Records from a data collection

◆ ◆ ◆ ◆

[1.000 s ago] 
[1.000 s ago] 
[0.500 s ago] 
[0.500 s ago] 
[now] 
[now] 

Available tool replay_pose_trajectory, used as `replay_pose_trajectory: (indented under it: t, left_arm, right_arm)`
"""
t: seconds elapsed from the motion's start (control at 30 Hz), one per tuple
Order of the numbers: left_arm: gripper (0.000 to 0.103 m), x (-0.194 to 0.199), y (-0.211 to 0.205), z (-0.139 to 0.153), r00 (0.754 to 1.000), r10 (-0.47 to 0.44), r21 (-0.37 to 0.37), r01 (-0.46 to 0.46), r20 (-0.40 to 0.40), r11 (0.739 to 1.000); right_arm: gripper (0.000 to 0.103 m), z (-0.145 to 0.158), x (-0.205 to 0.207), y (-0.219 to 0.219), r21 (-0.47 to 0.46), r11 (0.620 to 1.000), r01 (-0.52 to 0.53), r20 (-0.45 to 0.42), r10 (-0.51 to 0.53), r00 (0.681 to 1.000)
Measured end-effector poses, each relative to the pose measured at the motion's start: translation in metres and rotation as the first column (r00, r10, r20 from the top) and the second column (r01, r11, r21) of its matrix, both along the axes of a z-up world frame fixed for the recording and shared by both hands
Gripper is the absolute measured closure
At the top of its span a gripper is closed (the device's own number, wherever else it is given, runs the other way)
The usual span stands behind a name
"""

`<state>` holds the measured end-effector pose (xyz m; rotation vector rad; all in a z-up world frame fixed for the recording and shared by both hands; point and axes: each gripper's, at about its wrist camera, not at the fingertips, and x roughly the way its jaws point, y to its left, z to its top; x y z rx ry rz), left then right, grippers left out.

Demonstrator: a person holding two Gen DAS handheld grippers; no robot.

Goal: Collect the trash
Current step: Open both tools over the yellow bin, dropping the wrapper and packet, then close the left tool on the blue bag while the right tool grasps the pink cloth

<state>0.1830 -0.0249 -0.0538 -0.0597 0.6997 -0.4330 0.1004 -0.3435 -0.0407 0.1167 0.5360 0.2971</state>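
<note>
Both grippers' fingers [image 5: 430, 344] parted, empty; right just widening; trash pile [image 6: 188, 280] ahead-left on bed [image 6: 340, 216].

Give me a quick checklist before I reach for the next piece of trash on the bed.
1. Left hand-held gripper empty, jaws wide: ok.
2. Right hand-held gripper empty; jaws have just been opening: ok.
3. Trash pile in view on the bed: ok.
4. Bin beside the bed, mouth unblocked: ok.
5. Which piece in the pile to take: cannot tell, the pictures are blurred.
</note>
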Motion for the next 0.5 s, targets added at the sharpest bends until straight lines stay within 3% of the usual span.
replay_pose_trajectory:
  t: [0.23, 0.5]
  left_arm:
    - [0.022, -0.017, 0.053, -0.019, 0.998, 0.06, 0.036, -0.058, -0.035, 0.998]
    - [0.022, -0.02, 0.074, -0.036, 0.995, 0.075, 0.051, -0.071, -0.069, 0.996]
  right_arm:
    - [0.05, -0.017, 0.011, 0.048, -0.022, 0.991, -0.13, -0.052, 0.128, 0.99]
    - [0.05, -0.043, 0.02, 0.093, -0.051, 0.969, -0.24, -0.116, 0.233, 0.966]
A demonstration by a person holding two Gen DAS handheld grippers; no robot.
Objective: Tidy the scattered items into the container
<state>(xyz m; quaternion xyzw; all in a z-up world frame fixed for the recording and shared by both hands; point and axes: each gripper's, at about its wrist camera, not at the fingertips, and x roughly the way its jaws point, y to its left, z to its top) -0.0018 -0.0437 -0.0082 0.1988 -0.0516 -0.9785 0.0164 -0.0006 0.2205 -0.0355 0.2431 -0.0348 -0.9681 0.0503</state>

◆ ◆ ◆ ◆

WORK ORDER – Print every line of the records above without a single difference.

EXERCISE SOLUTION –
[1.000 s ago] 
[1.000 s ago] 
[0.500 s ago] 
[0.500 s ago] 
[now] 
[now] 

Available tool replay_pose_trajectory, used as `replay_pose_trajectory: (indented under it: t, left_arm, right_arm)`
"""
t: seconds elapsed from the motion's start (control at 30 Hz), one per tuple
Order of the numbers: left_arm: gripper (0.000 to 0.103 m), x (-0.194 to 0.199), y (-0.211 to 0.205), z (-0.139 to 0.153), r00 (0.754 to 1.000), r10 (-0.47 to 0.44), r21 (-0.37 to 0.37), r01 (-0.46 to 0.46), r20 (-0.40 to 0.40), r11 (0.739 to 1.000); right_arm: gripper (0.000 to 0.103 m), z (-0.145 to 0.158), x (-0.205 to 0.207), y (-0.219 to 0.219), r21 (-0.47 to 0.46), r11 (0.620 to 1.000), r01 (-0.52 to 0.53), r20 (-0.45 to 0.42), r10 (-0.51 to 0.53), r00 (0.681 to 1.000)
Measured end-effector poses, each relative to the pose measured at the motion's start: translation in metres and rotation as the first column (r00, r10, r20 from the top) and the second column (r01, r11, r21) of its matrix, both along the axes of a z-up world frame fixed for the recording and shared by both hands
Gripper is the absolute measured closure
At the top of its span a gripper is closed (the device's own number, wherever else it is given, runs the other way)
The usual span stands behind a name
"""

`<state>` holds the measured end-effector pose (xyz m; rotation vector rad; all in a z-up world frame fixed for the recording and shared by both hands; point and axes: each gripper's, at about its wrist camera, not at the fingertips, and x roughly the way its jaws point, y to its left, z to its top; x y z rx ry rz), left then right, grippers left out.

Demonstrator: a person holding two Gen DAS handheld grippers; no robot.

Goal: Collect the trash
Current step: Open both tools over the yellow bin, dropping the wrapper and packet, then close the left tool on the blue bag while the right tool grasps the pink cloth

<state>0.1830 -0.0249 -0.0538 -0.0597 0.6997 -0.4330 0.1004 -0.3435 -0.0407 0.1167 0.5360 0.2971</state>
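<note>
Both grippers' fingers [image 5: 430, 344] parted, empty; right just widening; trash pile [image 6: 188, 280] ahead-left on bed [image 6: 340, 216].

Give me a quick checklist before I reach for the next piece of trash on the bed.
1. Left hand-held gripper empty, jaws wide: ok.
2. Right hand-held gripper empty; jaws have just been opening: ok.
3. Trash pile in view on the bed: ok.
4. Bin beside the bed, mouth unblocked: ok.
5. Which piece in the pile to take: cannot tell, the pictures are blurred.
</note>
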Motion for the next 0.5 s, targets added at the sharpest bends until straight lines stay within 3% of the usual span.
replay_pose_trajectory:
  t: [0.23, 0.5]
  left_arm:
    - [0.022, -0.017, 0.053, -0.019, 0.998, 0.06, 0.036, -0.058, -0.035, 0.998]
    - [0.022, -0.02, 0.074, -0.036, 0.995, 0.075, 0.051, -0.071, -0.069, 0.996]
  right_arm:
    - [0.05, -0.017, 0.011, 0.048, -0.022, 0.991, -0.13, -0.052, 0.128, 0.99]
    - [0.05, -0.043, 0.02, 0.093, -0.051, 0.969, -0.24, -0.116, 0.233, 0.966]
A demonstration by a person holding two Gen DAS handheld grippers; no robot.
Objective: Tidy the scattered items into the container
<state>(xyz m; quaternion xyzw; all in a z-up world frame fixed for the recording and shared by both hands; point and axes: each gripper's, at about its wrist camera, not at the fingertips, and x roughly the way its jaws point, y to its left, z to its top) -0.0018 -0.0437 -0.0082 0.1988 -0.0516 -0.9785 0.0164 -0.0006 0.2205 -0.0355 0.2431 -0.0348 -0.9681 0.0503</state>

The output returned above is complete.